WHAT YOU ARE ASKED TO DO ->
Repeat the data in full. Every line must match.

RAW DATA ->

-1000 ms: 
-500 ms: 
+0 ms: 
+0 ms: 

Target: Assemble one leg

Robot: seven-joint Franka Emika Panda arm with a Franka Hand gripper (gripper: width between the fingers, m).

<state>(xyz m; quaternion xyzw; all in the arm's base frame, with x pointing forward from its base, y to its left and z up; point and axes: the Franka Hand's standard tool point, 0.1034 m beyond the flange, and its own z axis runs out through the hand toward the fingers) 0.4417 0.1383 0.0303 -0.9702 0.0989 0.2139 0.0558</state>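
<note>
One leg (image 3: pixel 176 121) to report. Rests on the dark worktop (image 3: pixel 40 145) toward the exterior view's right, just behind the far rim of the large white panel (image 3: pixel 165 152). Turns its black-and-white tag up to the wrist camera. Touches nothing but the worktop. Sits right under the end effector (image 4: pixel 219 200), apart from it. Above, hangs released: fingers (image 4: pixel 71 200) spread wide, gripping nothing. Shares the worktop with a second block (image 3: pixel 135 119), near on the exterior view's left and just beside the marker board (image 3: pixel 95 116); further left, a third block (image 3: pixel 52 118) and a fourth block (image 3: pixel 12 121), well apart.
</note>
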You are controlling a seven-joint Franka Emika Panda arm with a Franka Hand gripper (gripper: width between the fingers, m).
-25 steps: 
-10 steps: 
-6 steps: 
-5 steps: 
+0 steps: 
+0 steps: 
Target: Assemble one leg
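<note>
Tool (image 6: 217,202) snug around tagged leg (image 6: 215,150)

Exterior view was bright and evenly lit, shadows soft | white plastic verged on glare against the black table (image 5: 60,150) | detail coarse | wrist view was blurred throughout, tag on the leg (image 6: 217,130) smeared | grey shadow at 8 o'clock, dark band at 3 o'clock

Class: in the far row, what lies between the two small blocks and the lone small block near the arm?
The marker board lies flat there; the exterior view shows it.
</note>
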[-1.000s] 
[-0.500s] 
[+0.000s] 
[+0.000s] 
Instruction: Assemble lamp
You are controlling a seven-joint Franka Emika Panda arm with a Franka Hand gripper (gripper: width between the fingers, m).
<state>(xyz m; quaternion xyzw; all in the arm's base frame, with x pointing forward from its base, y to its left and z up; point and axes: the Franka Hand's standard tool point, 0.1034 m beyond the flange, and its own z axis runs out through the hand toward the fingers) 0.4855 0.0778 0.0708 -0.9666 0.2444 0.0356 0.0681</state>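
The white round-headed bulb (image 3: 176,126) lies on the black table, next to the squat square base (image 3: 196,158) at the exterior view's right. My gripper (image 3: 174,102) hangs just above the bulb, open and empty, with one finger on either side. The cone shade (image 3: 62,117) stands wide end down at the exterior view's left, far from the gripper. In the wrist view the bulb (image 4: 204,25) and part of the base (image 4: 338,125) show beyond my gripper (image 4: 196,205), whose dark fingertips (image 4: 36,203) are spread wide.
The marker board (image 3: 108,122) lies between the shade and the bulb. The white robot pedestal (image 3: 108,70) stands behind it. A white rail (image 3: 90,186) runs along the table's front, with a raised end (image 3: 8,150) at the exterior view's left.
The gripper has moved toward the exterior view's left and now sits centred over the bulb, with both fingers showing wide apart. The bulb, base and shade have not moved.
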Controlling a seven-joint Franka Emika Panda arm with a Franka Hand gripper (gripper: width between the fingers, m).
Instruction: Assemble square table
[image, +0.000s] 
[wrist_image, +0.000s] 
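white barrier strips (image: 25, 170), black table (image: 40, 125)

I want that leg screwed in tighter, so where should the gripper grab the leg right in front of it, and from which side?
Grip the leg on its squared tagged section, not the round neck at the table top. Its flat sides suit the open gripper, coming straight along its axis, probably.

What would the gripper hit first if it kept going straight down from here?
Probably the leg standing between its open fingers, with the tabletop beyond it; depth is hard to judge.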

COMPLETED TASK ->
-1000 ms: 
-500 ms: 
+0 ms: 
+0 ms: 

Target: Assemble one leg

Robot: seven-joint Franka Emika Panda arm with a Franka Hand gripper (gripper: width between the fingers, m).

<state>(xyz m; quaternion xyzw; all in the arm's base frame, with x pointing forward from its base, y to its left and z up; point and axes: the Franka Hand's standard tool point, 0.1034 m beyond the flange, and its own z axis runs out through the hand toward the fingers) 0.4417 0.1383 0.0303 -0.9702 0.0989 0.2139 0.0558</state>
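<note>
One leg (image 3: pixel 176 121) to report. Rests on the dark worktop (image 3: pixel 40 145) toward the exterior view's right, just behind the far rim of the large white panel (image 3: pixel 165 152). Turns its black-and-white tag up to the wrist camera. Touches nothing but the worktop. Sits right under the end effector (image 4: pixel 219 200), apart from it. Above, hangs released: fingers (image 4: pixel 71 200) spread wide, gripping nothing. Shares the worktop with a second block (image 3: pixel 135 119), near on the exterior view's left and just beside the marker board (image 3: pixel 95 116); further left, a third block (image 3: pixel 52 118) and a fourth block (image 3: pixel 12 121), well apart.
</note>
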You are controlling a seven-joint Franka Emika Panda arm with a Franka Hand gripper (gripper: width between the fingers, m).
-25 steps: 
-10 steps: 
-6 steps: 
-5 steps: 
+0 steps: 
+0 steps: 
Target: Assemble one leg
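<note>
Tool (image 6: 217,202) snug around tagged leg (image 6: 215,150)

Exterior view was bright and evenly lit, shadows soft | white plastic verged on glare against the black table (image 5: 60,150) | detail coarse | wrist view was blurred throughout, tag on the leg (image 6: 217,130) smeared | grey shadow at 8 o'clock, dark band at 3 o'clock

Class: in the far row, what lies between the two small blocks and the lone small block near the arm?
The marker board lies flat there; the exterior view shows it.
</note>
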[-1.000s] 
[-0.500s] 
[+0.000s] 
[+0.000s] 
Instruction: Assemble lamp
You are controlling a seven-joint Franka Emika Panda arm with a Franka Hand gripper (gripper: width between the fingers, m).
<state>(xyz m; quaternion xyzw; all in the arm's base frame, with x pointing forward from its base, y to its left and z up; point and axes: the Franka Hand's standard tool point, 0.1034 m beyond the flange, and its own z axis runs out through the hand toward the fingers) 0.4855 0.0778 0.0708 -0.9666 0.2444 0.0356 0.0681</state>
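The white round-headed bulb (image 3: 176,126) lies on the black table, next to the squat square base (image 3: 196,158) at the exterior view's right. My gripper (image 3: 174,102) hangs just above the bulb, open and empty, with one finger on either side. The cone shade (image 3: 62,117) stands wide end down at the exterior view's left, far from the gripper. In the wrist view the bulb (image 4: 204,25) and part of the base (image 4: 338,125) show beyond my gripper (image 4: 196,205), whose dark fingertips (image 4: 36,203) are spread wide.
The marker board (image 3: 108,122) lies between the shade and the bulb. The white robot pedestal (image 3: 108,70) stands behind it. A white rail (image 3: 90,186) runs along the table's front, with a raised end (image 3: 8,150) at the exterior view's left.
The gripper has moved toward the exterior view's left and now sits centred over the bulb, with both fingers showing wide apart. The bulb, base and shade have not moved.
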Controlling a seven-joint Franka Emika Panda arm with a Franka Hand gripper (gripper: width between the fingers, m).
Instruction: Assemble square table
[image, +0.000s] 
[wrist_image, +0.000s] 
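white barrier strips (image: 25, 170), black table (image: 40, 125)

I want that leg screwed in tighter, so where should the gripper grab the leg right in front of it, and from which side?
Grip the leg on its squared tagged section, not the round neck at the table top. Its flat sides suit the open gripper, coming straight along its axis, probably.

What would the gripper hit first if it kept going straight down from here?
Probably the leg standing between its open fingers, with the tabletop beyond it; depth is hard to judge.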

The exercise is done, and nothing more is needed.